Tag der Begegnung in Merchweiler

Stahlmann trifft Klimaschützer

Am „Tag der Begegnung“ diskutierten Stephan Ahr, Gesamtbetriebsratsvorsitzender der Saarstahl AG, (links) und Max Meissauer von Fridays for Future über Klimaschutz. Bettina Altesleben (DGB) moderierte. FOTO: Iris Maria Maurer

Merchweiler. Stephan Ahr von Saarstahl und Klimaaktivist Max Meissauer stellten am „Tag der Begegnung“ fest: Sie haben auch Gemeinsamkeiten.

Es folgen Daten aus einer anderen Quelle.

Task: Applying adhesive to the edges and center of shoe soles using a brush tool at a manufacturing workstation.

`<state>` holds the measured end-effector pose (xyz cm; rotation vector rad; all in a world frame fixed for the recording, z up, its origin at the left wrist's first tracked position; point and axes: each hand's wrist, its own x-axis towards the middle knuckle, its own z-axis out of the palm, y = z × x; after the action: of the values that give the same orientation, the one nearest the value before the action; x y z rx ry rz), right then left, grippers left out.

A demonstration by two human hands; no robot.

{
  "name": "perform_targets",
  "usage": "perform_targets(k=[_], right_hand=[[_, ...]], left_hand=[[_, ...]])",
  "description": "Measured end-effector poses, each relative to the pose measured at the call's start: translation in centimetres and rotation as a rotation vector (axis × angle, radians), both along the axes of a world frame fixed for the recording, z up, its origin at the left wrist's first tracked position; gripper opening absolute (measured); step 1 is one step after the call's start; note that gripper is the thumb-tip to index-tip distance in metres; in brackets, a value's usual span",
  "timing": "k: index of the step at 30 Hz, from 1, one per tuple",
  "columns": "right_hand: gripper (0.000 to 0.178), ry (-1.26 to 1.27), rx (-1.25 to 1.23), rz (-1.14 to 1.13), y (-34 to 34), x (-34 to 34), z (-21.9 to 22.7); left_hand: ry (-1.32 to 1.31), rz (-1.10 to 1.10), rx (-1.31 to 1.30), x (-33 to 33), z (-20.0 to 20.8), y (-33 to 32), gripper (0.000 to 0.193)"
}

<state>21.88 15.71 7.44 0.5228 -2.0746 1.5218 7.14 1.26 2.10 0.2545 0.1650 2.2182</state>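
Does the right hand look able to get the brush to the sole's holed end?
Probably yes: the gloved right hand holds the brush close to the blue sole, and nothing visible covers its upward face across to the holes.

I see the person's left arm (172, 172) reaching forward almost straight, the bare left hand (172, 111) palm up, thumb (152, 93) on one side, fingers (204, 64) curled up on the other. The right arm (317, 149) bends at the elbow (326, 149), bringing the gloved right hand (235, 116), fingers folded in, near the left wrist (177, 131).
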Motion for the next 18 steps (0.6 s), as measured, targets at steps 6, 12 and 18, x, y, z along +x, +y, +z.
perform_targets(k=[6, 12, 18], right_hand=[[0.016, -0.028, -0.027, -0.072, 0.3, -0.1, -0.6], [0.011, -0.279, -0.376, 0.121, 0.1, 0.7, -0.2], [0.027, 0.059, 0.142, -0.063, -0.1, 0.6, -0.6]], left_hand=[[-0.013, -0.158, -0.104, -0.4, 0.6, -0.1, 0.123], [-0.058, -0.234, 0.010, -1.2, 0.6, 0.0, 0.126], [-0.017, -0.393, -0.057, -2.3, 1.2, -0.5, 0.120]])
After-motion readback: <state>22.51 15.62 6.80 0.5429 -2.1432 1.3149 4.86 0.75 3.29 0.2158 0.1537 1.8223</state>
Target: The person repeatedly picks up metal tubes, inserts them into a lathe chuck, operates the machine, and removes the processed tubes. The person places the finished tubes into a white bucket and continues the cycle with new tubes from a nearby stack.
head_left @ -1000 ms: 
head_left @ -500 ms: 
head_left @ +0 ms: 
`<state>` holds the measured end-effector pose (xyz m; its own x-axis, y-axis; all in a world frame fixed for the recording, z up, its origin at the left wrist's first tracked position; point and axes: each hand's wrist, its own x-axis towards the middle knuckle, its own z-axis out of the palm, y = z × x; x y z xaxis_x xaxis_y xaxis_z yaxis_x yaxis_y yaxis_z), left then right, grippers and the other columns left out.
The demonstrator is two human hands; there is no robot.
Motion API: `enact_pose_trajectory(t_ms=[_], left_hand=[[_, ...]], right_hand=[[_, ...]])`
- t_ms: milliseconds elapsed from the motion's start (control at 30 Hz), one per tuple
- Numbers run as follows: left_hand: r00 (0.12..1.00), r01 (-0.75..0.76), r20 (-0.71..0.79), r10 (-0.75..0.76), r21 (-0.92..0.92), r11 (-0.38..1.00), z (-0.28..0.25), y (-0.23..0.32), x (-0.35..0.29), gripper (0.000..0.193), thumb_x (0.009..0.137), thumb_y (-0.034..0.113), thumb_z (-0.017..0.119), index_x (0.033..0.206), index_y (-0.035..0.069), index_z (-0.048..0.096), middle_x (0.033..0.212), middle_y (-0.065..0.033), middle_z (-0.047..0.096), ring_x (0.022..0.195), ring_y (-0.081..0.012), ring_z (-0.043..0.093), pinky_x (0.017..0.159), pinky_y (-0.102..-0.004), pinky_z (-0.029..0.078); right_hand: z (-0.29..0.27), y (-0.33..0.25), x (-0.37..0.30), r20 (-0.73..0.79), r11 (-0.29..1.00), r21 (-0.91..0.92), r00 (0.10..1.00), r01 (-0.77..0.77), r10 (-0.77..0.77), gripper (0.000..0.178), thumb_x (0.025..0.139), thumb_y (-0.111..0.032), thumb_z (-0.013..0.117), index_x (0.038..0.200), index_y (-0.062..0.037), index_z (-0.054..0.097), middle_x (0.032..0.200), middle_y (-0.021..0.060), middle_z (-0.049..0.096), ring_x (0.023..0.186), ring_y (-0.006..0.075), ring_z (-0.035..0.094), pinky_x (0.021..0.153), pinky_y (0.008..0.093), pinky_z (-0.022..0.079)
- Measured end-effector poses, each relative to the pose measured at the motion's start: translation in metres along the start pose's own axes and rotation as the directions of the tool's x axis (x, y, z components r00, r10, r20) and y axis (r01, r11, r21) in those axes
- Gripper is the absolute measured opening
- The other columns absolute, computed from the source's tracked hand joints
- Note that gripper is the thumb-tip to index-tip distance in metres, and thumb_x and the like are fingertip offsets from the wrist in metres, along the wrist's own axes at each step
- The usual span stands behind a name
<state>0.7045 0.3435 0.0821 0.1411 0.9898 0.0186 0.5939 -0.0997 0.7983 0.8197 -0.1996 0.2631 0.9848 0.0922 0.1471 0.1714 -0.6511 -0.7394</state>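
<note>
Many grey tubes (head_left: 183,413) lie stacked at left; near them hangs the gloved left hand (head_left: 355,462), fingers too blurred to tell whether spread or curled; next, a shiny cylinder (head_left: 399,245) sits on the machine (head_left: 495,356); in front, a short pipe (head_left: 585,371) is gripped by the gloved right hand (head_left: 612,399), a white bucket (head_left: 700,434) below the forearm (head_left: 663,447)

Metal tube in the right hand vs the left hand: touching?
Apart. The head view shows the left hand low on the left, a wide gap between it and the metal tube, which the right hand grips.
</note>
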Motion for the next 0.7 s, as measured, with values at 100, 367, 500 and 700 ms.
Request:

Die saarländische Stahlindustrie steht am Abgrund und außer Schulterklopfen und Solidaritätsbekundungen bringt die Politik im Land, aber auch in Berlin und Brüssel nichts zuwege. Das ist die Ansicht des Saarstahl-Betriebsratsvorsitzenden Stephan Ahr, die er am Sonntag lautstark kundtat.

Anlass war eine Premiere. Der gewichtige Stahlmann traf erstmals offiziell auf einen Vertreter der Klimaschutz-Bewegung Fridays for Future, in der sich vor allem junge Leute engagieren. Der Student Max Meissauer hatte sich bereit erklärt, mit Ahr über das Thema „Den Klimawandel sozial gestalten. Umwelt und Wirtschaft Hand in Hand“ zu diskutieren. Anlass war der „Tag der Begegnung“, den die Region Saar des Deutschen Gewerkschaftsbunds (DGB) jährlich zusammen mit dem DGB-Kreisverband Neunkirchen in Merchweiler ausrichtet.

Der 20-jährige Meissauer, gebürtiger Oberbayer und Jura-Student im dritten Semester an der Universität des Saarlandes, verteidigte angesichts etlicher aufmerksam zuhörender Stahlkocher nicht alle Forderungen der Fridays-for-Future-Bewegung ohne Einschränkung. Vor allem die Forderung, den Preis für den Ausstoß von Kohlendioxid (CO2) auf 180 Euro pro Tonne hochzuschrauben, kam ihm nicht über die Lippen. Für ihn und seine saarländischen Mitstreiter seien 50 Euro die Obergrenze.